- Directed by: T. N. Seetharam
- Written by: T. N. Seetharam
- Produced by: Manvantara Chitra.LLP
- Starring: Raghu Mukherjee Radhika Chetan Samyukta Hornad Rahul Madhav
- Cinematography: Ashok Kashyap
- Edited by: Akshay P Rao
- Music by: Anoop Seelin Midhun Mukundan
- Production company: Manvanthara Chitra
- Release date: 18 August 2017;
- Country: India
- Language: Kannada

= Kaafi Thota =

Kaafi Thota is a 2017 Indian romantic thriller Kannada film written, directed and co-produced by T. N. Seetharam. Adapting a crowd-funding methodology, Seetharam produced the film along with 29 other donors under the maiden banner "Manvanthara Films".

The film stars Raghu Mukherjee, Radhika Chetan and Samyukta Hornad in the lead roles along with Rahul Madhav, B. C. Patil, Achyuth Kumar, Sudha Belawadi and Sundar Raj in key supporting roles. The project marks the comeback of T. N. Seetharam to the big screen after his earlier directorial Meera Madhava Raghava.

== Plot ==
Chami (Rahul Madhav), a travelling musician who is a bit of a wanderlust, arrives at a palatial coffee estate owned by Mythili (Radhika Chetan), ostensibly on vacation. He is fond of Mythili's niece Pranjali, and grows close to the members of her extended family as well, who manage the homestay for Mythili. He conveys his love to Mythili, who is reluctant to accept his proposal, since a failed relationship with her lawyer Niranjan (Raghu Mukherjee) had caused her immense heartbreak in the past. However, despite her misgivings, she agrees to marry Chami.

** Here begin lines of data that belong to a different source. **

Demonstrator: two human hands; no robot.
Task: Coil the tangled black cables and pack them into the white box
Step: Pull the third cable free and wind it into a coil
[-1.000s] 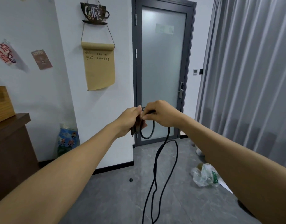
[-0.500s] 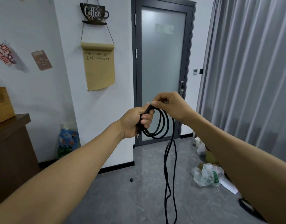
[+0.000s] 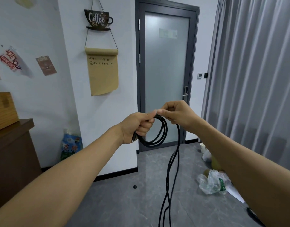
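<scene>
Now your left hand (image 3: 138, 126) grips one black cable (image 3: 159, 136), three loops coiled; right hand (image 3: 177, 114) pinches top; two strands hang toward floor (image 3: 124, 202).

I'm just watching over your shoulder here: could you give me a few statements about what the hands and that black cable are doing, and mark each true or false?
1. The left hand grips a bundle of coiled loops of the black cable. True.
2. The right hand hangs empty at the person's side. False: it pinches the cable beside the left hand.
3. All of the cable is already coiled. False: two strands hang down from the hands toward the floor.
4. The glass door behind the hands is closed. True.
5. The white box stands on the floor by the door. False: no white box is in view.
</scene>
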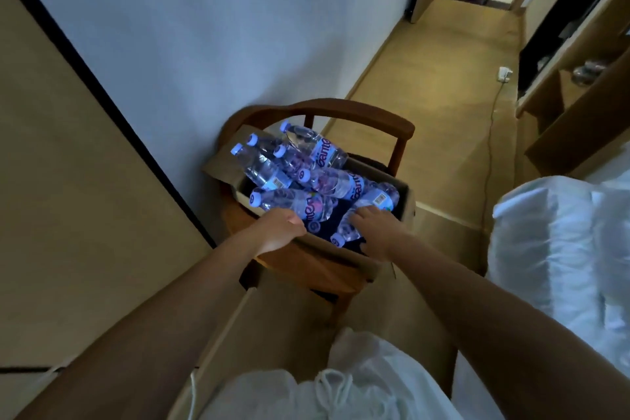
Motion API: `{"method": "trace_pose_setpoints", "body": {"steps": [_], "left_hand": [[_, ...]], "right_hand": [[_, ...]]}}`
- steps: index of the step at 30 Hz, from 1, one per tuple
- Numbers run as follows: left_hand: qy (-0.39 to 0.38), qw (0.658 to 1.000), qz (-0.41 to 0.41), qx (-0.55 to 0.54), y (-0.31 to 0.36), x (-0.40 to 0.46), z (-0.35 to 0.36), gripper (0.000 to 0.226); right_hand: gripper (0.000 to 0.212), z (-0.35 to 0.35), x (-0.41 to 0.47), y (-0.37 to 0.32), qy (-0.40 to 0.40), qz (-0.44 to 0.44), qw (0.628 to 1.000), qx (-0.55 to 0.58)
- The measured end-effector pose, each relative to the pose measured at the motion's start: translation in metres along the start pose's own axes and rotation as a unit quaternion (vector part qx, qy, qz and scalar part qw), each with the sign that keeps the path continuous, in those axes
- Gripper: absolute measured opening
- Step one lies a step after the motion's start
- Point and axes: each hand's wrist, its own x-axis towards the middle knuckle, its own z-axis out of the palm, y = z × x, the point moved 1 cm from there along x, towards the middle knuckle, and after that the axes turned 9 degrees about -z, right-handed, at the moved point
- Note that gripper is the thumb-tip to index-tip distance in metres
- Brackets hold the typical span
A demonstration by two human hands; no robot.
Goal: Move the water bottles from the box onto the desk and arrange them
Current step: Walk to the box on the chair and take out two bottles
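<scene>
Cardboard box [405, 206] under my fingers; right hand [376, 227] curled on bottle [366, 211], left hand [278, 230] closing on another bottle [293, 203], grip unclear. Next: lift both clear.

The water bottles [300, 174] are clear plastic with pale lilac-blue caps and labels lettered in purple on light blue. Their cardboard box [405, 204] is tan-brown; the wooden chair [375, 119] is reddish brown. The carpet [443, 106] is mustard-tan, the wall [204, 27] bluish white, the bedding [559, 249] white.
</scene>
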Motion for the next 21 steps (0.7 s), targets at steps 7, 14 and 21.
{"method": "trace_pose_setpoints", "body": {"steps": [7,14,21], "left_hand": [[0.033,0.994,-0.081,-0.063,0.016,0.033,0.009,0.028],[0.093,0.973,-0.15,-0.148,0.001,0.035,0.032,0.014],[0.11,0.954,-0.19,-0.204,-0.012,0.028,0.046,0.013]], "right_hand": [[0.078,0.014,0.047,0.05,-0.076,-0.15,0.983,-0.076],[0.08,0.033,0.077,0.058,-0.103,-0.245,0.958,-0.111],[0.072,0.043,0.085,0.069,-0.064,-0.286,0.951,-0.1]]}}
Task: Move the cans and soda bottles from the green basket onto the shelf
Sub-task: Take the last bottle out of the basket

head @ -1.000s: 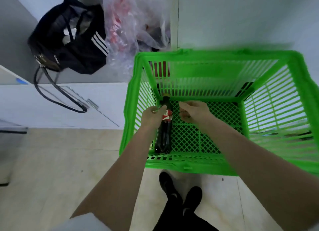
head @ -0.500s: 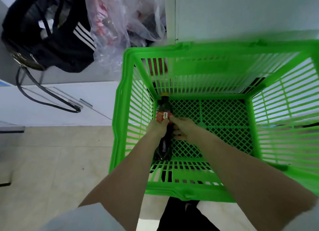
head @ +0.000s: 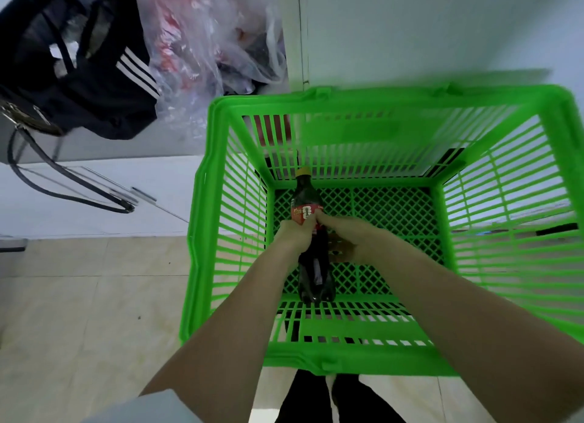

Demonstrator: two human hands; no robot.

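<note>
A dark soda bottle (head: pixel 308 198) with a red label and a yellow cap lies along the left side of the green basket (head: pixel 202 233), cap pointing away from me. My left hand (head: pixel 292 237) grips the bottle's middle from the left. My right hand (head: pixel 344 239) reaches in from the right, and its fingers curl round the bottle at the label. The bottle's base shows below my hands near the basket's front wall. No cans show in the basket.
A black bag with white stripes (head: pixel 79 65) and a clear plastic bag (head: pixel 208 43) sit on a low white surface left of the basket. A white wall (head: pixel 426 27) rises behind. Tiled floor (head: pixel 79 312) lies to the left; my dark-trousered legs (head: pixel 316 397) stand below the basket.
Both hands moved deeper into the basket and closed round the bottle's middle. My view shifted closer over the basket.
</note>
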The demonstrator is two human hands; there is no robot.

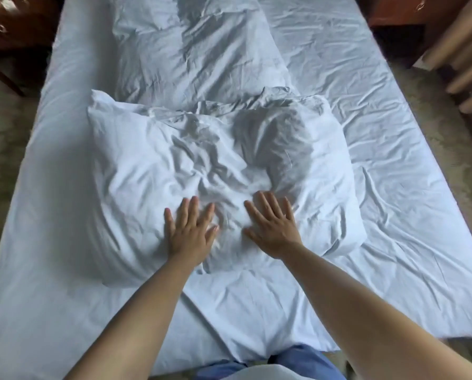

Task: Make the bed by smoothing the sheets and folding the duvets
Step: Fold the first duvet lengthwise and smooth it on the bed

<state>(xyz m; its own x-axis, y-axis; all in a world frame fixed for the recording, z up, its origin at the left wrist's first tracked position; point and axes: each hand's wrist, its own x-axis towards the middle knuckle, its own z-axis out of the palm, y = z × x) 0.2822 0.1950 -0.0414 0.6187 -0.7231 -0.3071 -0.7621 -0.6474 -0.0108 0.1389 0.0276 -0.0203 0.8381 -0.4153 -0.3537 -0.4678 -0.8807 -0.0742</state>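
Bed [51, 187] w/ white sheet [394, 165] fills the view; sheet creased at 3 o'clock, smoother at 9. Mattress edges run along both sides, carpet [7, 138] beyond, dark wood furniture [12, 31] at 11 and 1, so room to step round looks fair. Folded duvet [185, 50] lies at 12, apparently parked clear of the work area. Second puffy bundle, prob. a duvet or pillow [152, 171], sits at centre, well inside both edges. Left hand [189, 231] and right hand [273, 229] rest flat on its near part at 6 o'clock, fingers straight and spread, gripping nothing; palms-down pose suits pressing air out and flattening wrinkles outward toward 9 and 3.
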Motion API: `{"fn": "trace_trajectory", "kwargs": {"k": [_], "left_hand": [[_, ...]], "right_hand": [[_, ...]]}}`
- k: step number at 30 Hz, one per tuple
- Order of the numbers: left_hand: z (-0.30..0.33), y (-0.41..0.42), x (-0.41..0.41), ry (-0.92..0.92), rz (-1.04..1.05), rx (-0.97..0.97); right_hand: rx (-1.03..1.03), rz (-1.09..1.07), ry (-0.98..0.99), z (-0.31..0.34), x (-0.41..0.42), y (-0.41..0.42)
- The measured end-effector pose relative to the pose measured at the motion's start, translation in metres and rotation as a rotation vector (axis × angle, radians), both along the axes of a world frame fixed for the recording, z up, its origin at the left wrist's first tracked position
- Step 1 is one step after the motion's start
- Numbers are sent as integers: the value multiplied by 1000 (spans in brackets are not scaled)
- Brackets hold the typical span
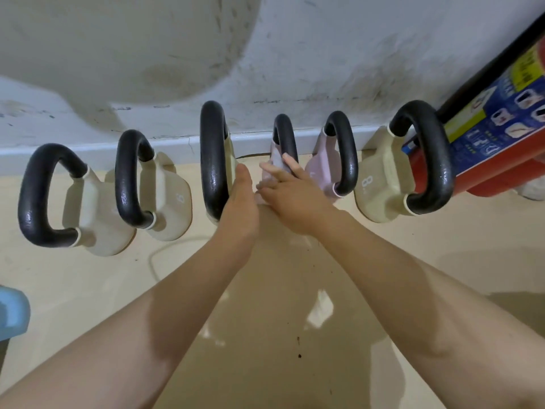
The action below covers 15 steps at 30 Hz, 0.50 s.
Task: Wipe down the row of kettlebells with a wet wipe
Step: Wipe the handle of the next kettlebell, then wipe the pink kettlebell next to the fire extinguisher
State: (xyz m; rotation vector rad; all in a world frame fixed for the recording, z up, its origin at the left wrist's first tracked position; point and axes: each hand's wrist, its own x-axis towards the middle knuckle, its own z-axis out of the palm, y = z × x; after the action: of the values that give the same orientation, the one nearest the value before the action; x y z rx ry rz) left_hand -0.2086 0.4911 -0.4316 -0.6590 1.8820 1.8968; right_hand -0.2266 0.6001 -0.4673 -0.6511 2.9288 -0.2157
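Six kettlebells with black handles stand in a row along the wall. The first three (97, 219) (165, 196) (213, 160) and the last one (383, 184) are cream, and the fourth (284, 134) and fifth (321, 169) are pink. My right hand (290, 199) holds a pale wet wipe (275, 162) against the fourth kettlebell at the foot of its handle, fingers spread over it. My left hand (240, 199) lies edge-on and straight against the right side of the third kettlebell's handle.
A red fire extinguisher (486, 143) with a blue and yellow label leans at the right end of the row. A thin white cable (156, 258) runs over the beige floor. A blue object (11, 314) sits at the left edge. The scuffed white wall is right behind the kettlebells.
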Motion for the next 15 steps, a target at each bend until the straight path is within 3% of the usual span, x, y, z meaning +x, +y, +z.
{"fn": "trace_trajectory", "kwargs": {"k": [5,10,15], "left_hand": [[14,-1,23,150,-242,-42],[38,4,35,206,-365,-30],[55,2,31,116,-435,-54]], "right_hand": [[-691,-361,-143,27,31,-7],[-711,-427,-157,45,57,-3],[-765,-492,-207,76,73,11]]}}
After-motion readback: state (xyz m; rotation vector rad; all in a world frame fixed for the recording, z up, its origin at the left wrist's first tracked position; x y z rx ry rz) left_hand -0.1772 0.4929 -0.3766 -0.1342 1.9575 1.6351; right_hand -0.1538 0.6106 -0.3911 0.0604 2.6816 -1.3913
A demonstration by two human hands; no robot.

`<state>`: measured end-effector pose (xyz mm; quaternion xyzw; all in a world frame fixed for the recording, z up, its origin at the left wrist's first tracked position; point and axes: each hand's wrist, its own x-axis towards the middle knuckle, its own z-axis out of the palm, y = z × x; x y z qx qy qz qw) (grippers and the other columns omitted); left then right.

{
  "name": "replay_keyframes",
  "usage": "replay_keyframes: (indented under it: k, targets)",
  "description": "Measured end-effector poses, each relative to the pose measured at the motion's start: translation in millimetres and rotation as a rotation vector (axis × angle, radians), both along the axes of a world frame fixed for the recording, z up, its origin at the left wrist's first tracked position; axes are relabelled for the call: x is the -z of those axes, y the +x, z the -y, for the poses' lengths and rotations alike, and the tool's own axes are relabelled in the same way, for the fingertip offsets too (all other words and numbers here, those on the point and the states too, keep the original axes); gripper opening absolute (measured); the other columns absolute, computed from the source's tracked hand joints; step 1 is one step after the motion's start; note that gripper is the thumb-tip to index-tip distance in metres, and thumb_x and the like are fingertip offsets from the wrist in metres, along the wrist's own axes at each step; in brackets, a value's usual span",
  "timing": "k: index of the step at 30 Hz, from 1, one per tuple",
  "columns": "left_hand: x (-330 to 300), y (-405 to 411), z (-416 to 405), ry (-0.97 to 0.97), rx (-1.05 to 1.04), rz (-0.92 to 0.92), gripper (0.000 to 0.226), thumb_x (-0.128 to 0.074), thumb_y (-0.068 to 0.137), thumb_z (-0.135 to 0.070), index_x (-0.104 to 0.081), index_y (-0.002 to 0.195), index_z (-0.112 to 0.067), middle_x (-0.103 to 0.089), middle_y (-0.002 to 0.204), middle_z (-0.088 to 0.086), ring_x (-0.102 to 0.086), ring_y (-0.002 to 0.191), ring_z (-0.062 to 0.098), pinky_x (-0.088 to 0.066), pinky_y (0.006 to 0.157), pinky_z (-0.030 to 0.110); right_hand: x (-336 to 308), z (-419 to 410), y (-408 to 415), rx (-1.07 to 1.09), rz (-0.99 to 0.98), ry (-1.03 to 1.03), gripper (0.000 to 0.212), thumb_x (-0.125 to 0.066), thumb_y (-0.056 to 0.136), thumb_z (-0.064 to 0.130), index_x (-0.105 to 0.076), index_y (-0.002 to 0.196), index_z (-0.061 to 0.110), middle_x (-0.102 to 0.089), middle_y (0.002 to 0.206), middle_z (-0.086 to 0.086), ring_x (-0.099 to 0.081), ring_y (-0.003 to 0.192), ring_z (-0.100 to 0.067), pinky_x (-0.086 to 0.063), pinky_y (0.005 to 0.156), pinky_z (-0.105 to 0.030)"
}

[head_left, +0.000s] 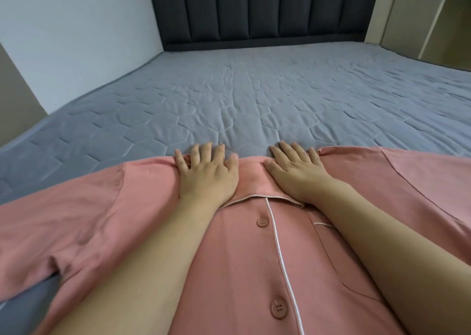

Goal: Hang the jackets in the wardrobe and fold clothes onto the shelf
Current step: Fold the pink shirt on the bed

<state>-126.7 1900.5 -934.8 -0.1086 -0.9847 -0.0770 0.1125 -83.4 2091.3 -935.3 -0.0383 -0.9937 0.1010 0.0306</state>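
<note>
Under both palms: pink pajama shirt (254, 271), face up on bed (229, 92), long axis toward the body. Left hand (207, 175), right hand (295, 173) flat, fingers spread, flanking collar (251, 179); sleeves equidistant outboard.

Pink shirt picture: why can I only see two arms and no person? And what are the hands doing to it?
The camera sits on the person's head and looks forward and down, so you see only their own arms reaching out. There is no machine here, just two bare hands. The pink shirt, with buttons and thin white trim, lies spread out flat on a bed with a grey quilted cover. The left hand and the right hand both rest flat on the shirt near its collar, with the fingers stretched out and reaching the top edge. Nothing is picked up or gripped. Behind the bed stands a dark padded headboard.
</note>
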Motion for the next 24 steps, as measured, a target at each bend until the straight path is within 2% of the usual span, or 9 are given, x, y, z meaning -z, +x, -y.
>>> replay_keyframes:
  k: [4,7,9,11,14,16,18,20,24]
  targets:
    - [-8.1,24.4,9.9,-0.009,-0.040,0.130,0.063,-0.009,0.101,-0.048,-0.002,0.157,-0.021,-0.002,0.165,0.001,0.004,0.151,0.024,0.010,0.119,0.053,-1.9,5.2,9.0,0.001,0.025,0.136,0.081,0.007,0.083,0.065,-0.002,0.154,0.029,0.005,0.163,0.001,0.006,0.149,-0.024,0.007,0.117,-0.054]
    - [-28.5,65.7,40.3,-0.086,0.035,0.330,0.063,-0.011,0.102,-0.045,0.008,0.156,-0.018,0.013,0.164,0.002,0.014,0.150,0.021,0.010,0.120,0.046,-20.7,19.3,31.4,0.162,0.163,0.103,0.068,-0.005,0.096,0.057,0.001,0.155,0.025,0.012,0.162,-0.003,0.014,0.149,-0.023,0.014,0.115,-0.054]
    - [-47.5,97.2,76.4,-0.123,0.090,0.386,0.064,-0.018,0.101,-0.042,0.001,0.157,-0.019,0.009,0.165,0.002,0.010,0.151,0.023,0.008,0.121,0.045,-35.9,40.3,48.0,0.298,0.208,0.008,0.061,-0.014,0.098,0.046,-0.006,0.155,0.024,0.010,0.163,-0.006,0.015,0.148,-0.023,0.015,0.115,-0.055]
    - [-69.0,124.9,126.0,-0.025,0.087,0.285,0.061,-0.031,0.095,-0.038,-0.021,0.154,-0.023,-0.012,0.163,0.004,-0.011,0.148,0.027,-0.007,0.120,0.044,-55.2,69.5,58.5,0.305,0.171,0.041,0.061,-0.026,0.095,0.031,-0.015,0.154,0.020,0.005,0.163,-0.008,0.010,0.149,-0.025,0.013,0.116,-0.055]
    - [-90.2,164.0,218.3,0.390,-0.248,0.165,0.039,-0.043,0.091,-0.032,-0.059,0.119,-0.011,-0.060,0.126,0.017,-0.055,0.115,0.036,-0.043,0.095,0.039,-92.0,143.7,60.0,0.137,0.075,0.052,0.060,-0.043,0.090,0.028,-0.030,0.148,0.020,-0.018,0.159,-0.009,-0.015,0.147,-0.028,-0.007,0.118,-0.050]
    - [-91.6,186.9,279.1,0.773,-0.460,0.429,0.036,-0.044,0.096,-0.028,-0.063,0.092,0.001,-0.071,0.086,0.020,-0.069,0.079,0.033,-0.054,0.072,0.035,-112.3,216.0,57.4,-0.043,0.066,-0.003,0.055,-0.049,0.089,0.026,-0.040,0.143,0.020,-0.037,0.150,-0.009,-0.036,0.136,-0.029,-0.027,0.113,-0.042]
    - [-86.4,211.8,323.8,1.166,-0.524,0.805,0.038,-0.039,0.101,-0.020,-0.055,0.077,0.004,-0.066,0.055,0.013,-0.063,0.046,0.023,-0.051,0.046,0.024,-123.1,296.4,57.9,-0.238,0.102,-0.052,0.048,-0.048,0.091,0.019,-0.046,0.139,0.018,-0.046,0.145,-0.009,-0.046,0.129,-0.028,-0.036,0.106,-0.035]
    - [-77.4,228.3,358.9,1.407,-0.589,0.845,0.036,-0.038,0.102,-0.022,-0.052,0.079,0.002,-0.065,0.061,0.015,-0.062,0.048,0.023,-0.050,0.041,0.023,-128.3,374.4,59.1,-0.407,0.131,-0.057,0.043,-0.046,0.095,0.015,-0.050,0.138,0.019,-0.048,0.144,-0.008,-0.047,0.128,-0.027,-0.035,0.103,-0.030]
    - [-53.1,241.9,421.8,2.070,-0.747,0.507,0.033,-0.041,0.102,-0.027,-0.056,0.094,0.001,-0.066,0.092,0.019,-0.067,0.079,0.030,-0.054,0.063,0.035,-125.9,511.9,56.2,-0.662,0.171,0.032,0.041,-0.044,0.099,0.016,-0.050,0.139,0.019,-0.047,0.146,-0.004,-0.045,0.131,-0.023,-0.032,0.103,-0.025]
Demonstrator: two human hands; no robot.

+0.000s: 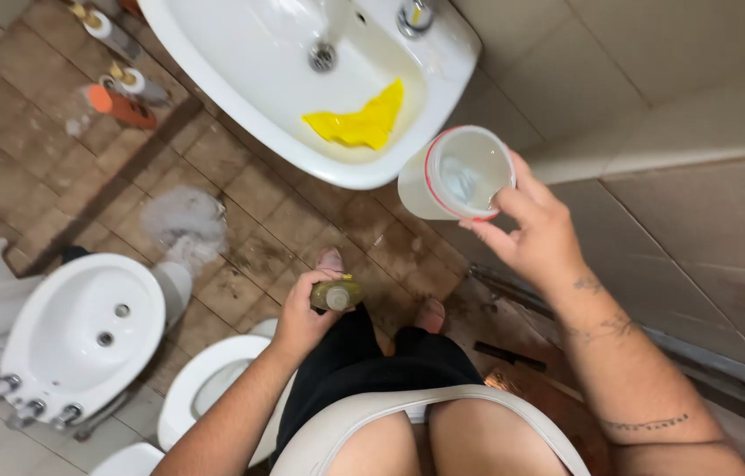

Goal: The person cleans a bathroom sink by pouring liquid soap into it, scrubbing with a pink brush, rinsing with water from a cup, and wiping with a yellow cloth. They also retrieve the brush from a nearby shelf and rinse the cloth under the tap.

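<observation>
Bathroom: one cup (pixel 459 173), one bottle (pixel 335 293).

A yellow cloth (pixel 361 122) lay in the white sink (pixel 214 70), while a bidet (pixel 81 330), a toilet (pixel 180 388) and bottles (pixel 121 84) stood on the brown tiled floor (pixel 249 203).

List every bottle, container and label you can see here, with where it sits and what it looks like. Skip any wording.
Small bottle: in the left hand, yellowish-green, pale cap.
Plastic cup: in the right hand, translucent white, round, red rim.
Two bottles: lying on the floor tiles, top left, grey-white bodies, gold tops.
Orange container: on the floor beside them, elongated.
No signs or screens; no label is readable.
</observation>
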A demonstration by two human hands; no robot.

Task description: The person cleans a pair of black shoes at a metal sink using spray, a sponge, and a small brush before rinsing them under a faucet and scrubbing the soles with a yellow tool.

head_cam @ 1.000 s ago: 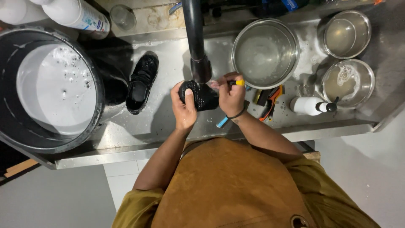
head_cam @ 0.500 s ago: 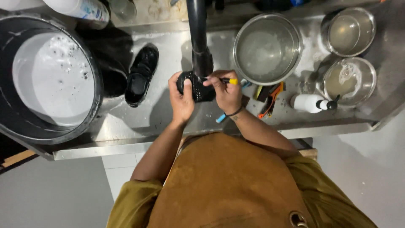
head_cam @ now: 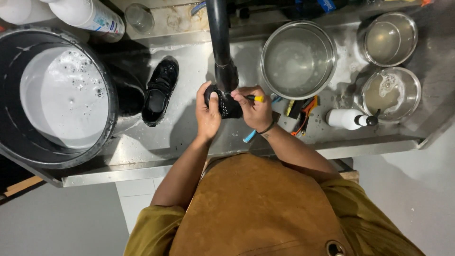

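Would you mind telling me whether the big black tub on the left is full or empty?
Partly full: the black tub holds pale, soapy water with bubbles on its surface, and dark inner wall shows above the waterline.

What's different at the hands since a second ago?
Little. The right hand has shifted slightly left over the black shoe, its yellow-tipped tool now lying nearer the sole. The left hand still grips the shoe under the black pipe. The second shoe, bowls and tub of water have not moved.
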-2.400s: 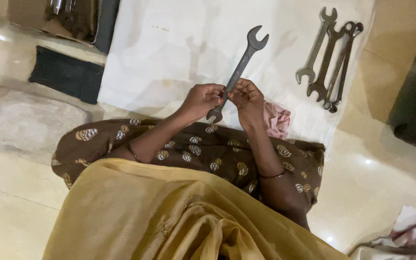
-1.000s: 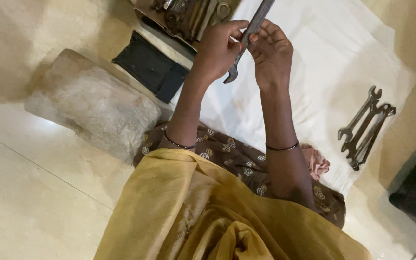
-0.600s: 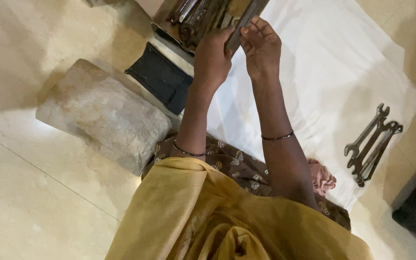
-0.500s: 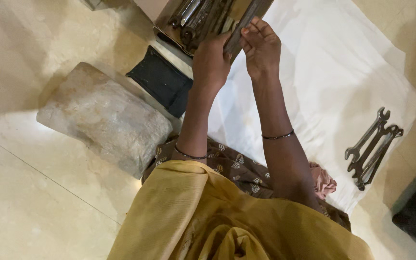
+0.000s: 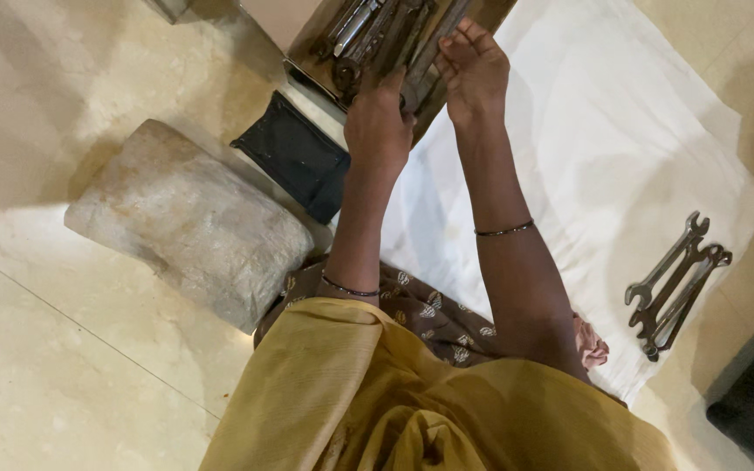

On a night when the staff members of the homestay are on leave, Mythili is found murdered with trauma injuries to her head. The shadow of suspicion immediately falls upon Chami who was the only person present at the crime scene. Chami implores Niranjan to defend his case, which he does. Niranjan's sound arguments result in Chami being acquitted of the murder charge and him inheriting the estate. However, after examining the evidence, Niranjan soon discovers that Chami had planned and executed several murders to snap up the inheritances of young women who died heirless. He decides to appeal against his own arguments and requests a re-trial. Eyewitness evidence proffered by Pranjali, who was clandestinely present when Chami brutally murdered Mythili clinch the case in the favour of the prosecution. Chami is convicted of murder and sentenced to life imprisonment, while ownership of the estate passes on to Pranjali.

==Cast==

- Raghu Mukherjee as Niranjan
- Radhika Chetan as Mythili
- Samyukta Hornad as Tanvi
- Rahul Madhav as Chami
- Apeksha Purohit as Inspector Chanchala Kumari
- B. C. Patil as Police Commissioner
- Rajesh Nataranga as Public prosecutor
- Ambika as Judge
- Sudha Belawadi
- Sundar Raj as Chiranjeevi
- T. N. Seetharam
- Veena Sundar as Meera
- Hanumanthegowda
- Krishnamurthy Srinath
- Diganteshwara S

== Soundtrack==

The original soundtrack for the film is composed by Anoop Seelin and Midhun Mukundan. Both have composed one song each and an additional track is written by Yogaraj Bhat.

Track list
| No. | Title | Lyrics | Singer(s) | Length |
|---|---|---|---|---|
| 1. | "Haadadkondiru Odaadkondiru" | Jogi | Anoop Seelin |  |
| 2. | "Indu Ninna Edurali" | Jayanth Kaikini | Haricharan, Sinchan Dikshit |  |
| 3. | "Ee Baduku" | Yogaraj Bhat | Yogaraj Bhat |  |

== Reception ==
A critic from The New Indian Express wrote that "Watch this one if Seetharam’s serials have left on you over the years". A critic from The Times of India wrote that "If you like Seetharam's brand of filmmaking, this film could entice you". A critic from The News Minute wrote that "Kaafi Thota has its moments and can be worth a watch. But at the end of the film you’re left wondering just how good it could have turned out in the hands of a slicker, smarter director and cast". A critic from Deccan Chronicle wrote that "Better skip this Kaafi, and if you are a huge fan of T N Seetharam’s work then find an old video of his popular TV serial and watch the court room drama in the serial and it enjoy with a cup of coffee at home..".